By the way, the fruit was not an apple. This is a common myth. Nowhere in the Bible is the fruit named, other than it was the fruit of the Tree of the Knowledge of Good and Evil. In fact, since we don't have this type of tree today, it is safe to assume that the fruit was unlike any fruit we have today.

Before we go further, we need to understand the nature of temptation. Eve was facing a severe temptation, just as every one of us faces throughout our lives. Now, we are not tempted to eat of a certain fruit, but each of us must endure Satan trying to lead us into breaking God's Law (James 1:13-16).

First, let us define a few terms. Every one of us has built-in desires that are given to us by God. For instance, we all have the desire to eat, called hunger. We are reminded to drink by a desire called thirst. Everyone has a desire to be wanted and to be loved. After puberty, we become of a strong desire for sex, which encourages us to marry and have children. Desires are different from lusts, though these two words are often used as synonyms. Lusts are more than strong desires. A lust is a desire for something that is not lawful for you to have. For example, the desire to eat is a normal function of your body, but to desire to overeat is a sin called gluttony. Gluttony is a lust. Take a look at Jesus' comments in Matthew 5:27-28. It is normal for a person to have a desire for sex, but to desire to have sex with someone who is not your wife is a sin. It doesn't matter if you actually commit the sinful action. The fact that you are thinking about breaking a law of God is by itself wrong.

Lusts come from within ourselves. In Proverbs 23:7, we are told that as a person thinks, that is his true nature. It is rare that a person just accidentally commits a sin. Most of the time a person thinks about it for a while; convincing himself that he can get away with the sin. In Mark 7:18-23, Jesus said that evil thoughts will eventually lead to sinful actions. That is the meaning of Jesus' words in Matthew 6:22-23. The direction of our lives depends upon our goals. If we are thinking about evil things then we will become evil. If we keep our minds on righteous things, we will become better people.

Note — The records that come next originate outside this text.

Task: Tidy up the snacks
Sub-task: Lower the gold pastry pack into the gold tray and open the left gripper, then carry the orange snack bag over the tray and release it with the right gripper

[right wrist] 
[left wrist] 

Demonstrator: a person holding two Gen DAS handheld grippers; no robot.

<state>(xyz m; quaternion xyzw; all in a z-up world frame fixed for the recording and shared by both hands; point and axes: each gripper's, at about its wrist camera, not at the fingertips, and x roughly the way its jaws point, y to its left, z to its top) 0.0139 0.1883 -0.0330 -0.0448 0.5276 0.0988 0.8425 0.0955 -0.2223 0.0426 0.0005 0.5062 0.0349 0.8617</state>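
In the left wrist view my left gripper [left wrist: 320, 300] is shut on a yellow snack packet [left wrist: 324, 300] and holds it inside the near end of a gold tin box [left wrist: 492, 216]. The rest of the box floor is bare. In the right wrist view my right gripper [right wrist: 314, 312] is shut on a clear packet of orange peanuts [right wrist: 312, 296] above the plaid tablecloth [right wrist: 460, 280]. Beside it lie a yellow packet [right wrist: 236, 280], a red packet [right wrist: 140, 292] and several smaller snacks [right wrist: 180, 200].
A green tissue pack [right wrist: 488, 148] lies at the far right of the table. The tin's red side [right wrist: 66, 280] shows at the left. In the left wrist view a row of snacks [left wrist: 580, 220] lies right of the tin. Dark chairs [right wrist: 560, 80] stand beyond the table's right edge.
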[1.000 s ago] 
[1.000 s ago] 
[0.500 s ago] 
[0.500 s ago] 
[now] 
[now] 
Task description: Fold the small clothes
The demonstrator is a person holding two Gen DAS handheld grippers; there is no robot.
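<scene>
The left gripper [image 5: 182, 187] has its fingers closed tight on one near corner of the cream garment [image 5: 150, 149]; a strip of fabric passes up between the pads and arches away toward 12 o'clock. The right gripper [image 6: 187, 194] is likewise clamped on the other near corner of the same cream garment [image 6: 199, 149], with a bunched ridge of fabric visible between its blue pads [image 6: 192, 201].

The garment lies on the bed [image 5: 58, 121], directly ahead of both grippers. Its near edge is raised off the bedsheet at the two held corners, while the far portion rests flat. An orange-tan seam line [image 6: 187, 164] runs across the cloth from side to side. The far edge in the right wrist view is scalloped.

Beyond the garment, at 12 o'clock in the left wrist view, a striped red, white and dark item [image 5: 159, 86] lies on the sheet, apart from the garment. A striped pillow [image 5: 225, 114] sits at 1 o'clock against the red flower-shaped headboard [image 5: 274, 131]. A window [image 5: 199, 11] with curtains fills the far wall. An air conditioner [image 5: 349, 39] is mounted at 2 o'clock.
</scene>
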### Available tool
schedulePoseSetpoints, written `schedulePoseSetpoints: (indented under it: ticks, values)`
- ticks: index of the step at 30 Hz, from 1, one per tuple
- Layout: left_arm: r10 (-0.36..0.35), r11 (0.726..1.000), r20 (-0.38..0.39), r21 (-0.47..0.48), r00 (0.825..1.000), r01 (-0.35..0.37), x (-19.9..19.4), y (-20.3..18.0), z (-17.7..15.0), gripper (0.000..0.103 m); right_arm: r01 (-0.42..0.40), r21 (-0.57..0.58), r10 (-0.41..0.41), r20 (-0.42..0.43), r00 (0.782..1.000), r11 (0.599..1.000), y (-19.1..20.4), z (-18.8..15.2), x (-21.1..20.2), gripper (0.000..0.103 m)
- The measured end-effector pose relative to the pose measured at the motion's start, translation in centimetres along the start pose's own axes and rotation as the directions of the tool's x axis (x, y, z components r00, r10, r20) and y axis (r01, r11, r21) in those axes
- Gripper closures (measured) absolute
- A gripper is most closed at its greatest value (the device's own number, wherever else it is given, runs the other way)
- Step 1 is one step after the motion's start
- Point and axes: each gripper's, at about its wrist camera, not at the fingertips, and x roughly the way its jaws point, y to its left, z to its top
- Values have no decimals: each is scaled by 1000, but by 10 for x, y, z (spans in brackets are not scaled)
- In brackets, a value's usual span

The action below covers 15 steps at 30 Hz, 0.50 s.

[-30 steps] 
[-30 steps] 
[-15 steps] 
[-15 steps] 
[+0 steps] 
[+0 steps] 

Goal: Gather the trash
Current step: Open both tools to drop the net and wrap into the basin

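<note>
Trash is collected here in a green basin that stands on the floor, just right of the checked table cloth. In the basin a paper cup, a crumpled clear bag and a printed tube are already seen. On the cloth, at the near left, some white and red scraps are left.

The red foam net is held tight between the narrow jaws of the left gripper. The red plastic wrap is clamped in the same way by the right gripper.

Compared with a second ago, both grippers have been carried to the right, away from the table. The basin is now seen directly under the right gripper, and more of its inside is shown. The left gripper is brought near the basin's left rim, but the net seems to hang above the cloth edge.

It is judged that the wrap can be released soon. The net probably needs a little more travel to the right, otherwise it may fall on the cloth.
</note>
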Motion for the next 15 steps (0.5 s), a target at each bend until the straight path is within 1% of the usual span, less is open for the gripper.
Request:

Lusts are often associated with younger people (II Timothy 2:22). It is not that older people don't have trouble with lusts. It is just that during our youth is when lusts strike the hardest. When we are young we are inexperienced in dealing with our desires. We are also inexperienced in resisting Satan's devices and so we become a prime target. Satan will often take advantage of our weaknesses to get his own way. Sometimes our own bodies work against us. Lusts start from the desires of our bodies. That is why Peter said to abstain from fleshly lusts (I Peter 2:11). During adolescence, various hormones flow through our bodies to cause changes from childhood to adulthood. Those hormones magnify our emotions, making them difficult to handle. Hence, lusts are particularly difficult for young people.

Other terms that we see in the Bible related to lusts are the words "lasciviousness" and "licentiousness." These are old words that are not often used today. Newer translations use words such as sensuality, lust, lewd, or wanton. The Greek word that is being described is defined as "a love of sin so reckless and so audacious that a man has ceased to care what God or man thinks of his actions." In other words, "lasciviousness" is more than just a lust -- a desire to break God's law. A person who is lascivious has sinned so often that it no longer bothers him. He doesn't care what anyone else thinks about what he is doing, he is going to do it anyway.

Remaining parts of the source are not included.